Bir sistemde dosya haklarının nasıl olması gerektiği Tablo 1′de açıklanmıştır. Bu tablo daha çok Unix tabanlı sistemlere uygundur. Fakat yaklaşım mantığı Microsoft tabanlı işletim sistemlerine de uyarlanabilir. Burada esas olan lokalde tanımlı diğer kullanıcıların ya da servisi çalıştırma yetkisine sahip kullanıcının önemli dosyalar üzerindeki yetkisini minimize etmektir.
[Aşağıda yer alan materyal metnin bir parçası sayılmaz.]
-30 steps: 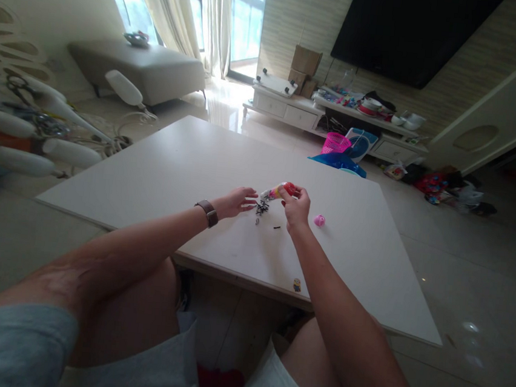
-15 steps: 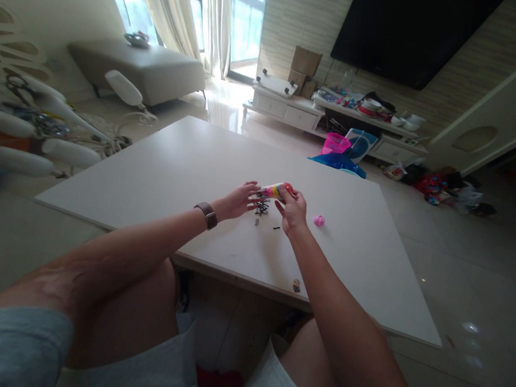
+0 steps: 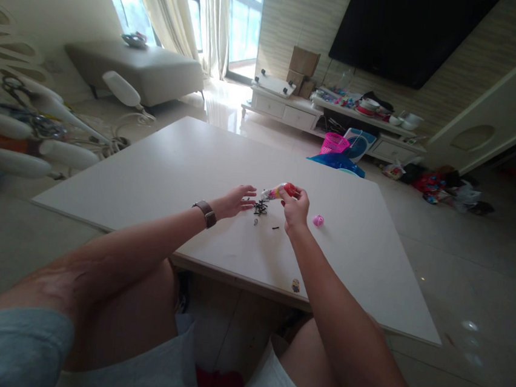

Bir web sunucuyu örnek olarak alalım. Web servisi üzerinde gerçekleştirilebilecek ve sunucu üzerinde uzaktan kod yürütme ile sonuçlanabilecek bir saldırının etkisi web servisini çalıştıran kullanıcının yetkileri ile sınırlıdır. Eğer bu kullanıcının yapılandırma dosyalarında değişiklik yapma hakkı varsa saldırgan; ilgili dosyaları değiştirebilir, web sunucunun sunduğu sitede istediği içeriği yayınlayabilir. Doğru erişim kontrolü, yapılandırma değişikliklerinin sadece sistem yöneticisi tarafından gerçeklenebilmesini sağlamaktır.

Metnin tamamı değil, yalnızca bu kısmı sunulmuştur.